A. 更新は「これ以上の侵入」を防ぎますが、すでに作られた不正アカウントや仕込まれた裏口は残ったままです。更新に加えて、本記事の「乗っ取られていないか確認する手順」に沿った点検を必ず行ってください。

Q. 有料版・別のSSOプラグインも対象ですか。

A. 今回の対象は無料版の「SAML Single Sign On – SSO Login」(5.4.3以前)です。ただしSSOやログイン連携のプラグインは狙われやすいため、種類を問わず最新版に保つことをおすすめします。

まとめ

WordPressのシングルサインオン用プラグイン「SAML Single Sign On – SSO Login」に、緊急の脆弱性CVE-2026-15013が見つかりました。パスワードを持たない攻撃者が、署名の検証をすり抜けて管理者になりすまし、サイトを乗っ取れる恐れがあります。深刻度はCVSS 9.8で、認証不要・管理者権限奪取という最悪に近い内容です。導入サイトは1万以上に上ります。

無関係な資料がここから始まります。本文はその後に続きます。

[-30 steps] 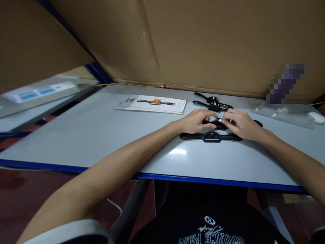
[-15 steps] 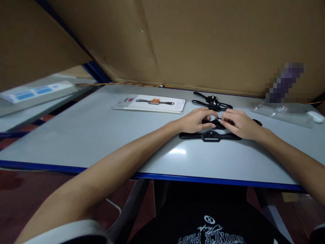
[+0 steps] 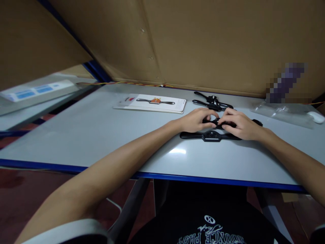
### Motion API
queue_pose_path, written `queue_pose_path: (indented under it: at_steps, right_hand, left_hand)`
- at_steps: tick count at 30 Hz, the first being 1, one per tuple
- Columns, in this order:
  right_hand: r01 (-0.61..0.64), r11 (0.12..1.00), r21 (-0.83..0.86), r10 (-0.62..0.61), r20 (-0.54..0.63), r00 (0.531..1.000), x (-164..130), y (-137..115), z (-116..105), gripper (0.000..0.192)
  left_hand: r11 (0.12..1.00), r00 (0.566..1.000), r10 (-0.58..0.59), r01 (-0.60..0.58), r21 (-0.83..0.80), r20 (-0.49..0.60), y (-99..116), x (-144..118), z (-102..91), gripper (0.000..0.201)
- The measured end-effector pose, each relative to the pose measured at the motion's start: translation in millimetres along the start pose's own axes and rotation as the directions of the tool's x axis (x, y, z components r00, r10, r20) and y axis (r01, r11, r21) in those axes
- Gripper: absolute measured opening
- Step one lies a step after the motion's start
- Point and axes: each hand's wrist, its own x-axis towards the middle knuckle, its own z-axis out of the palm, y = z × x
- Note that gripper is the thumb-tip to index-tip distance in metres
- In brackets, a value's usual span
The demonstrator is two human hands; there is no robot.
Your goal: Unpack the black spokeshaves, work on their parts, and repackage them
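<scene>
Between the fingers (image 3: 212,113), long black tool (image 3: 257,122)

Black shirt (image 3: 193,211), white lettering (image 3: 210,239), round emblem (image 3: 209,219), white-banded sleeve (image 3: 85,227).

Outlined capitals (image 3: 220,238) that appear to spell "BOUNCE PAST" run across the wearer's black shirt (image 3: 182,213), partly cropped by the lower edge of the frame. Just above them in view, white script (image 3: 209,228) looks like "Skip," near a round white emblem (image 3: 209,219) bearing an X-like mark. On the bench (image 3: 88,135), a white card (image 3: 165,107) carries a small red logo (image 3: 131,99) and dark print near its right end, too small to read. At far left, a white package (image 3: 53,84) shows blue panels (image 3: 44,88); any wording there is illegible.
</scene>
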Motion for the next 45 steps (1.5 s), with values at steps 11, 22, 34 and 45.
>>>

やるべきことは、プラグインを修正版の5.4.4以降へすぐに更新することです。実際の悪用はまだ確認されていませんが、修正版の公開後は攻撃者が手口を割り出すのが速いため、猶予はないと考えてください。更新に加えて、身に覚えのない管理者アカウントの有無など、すでに侵入されていないかの点検も忘れずに行いましょう。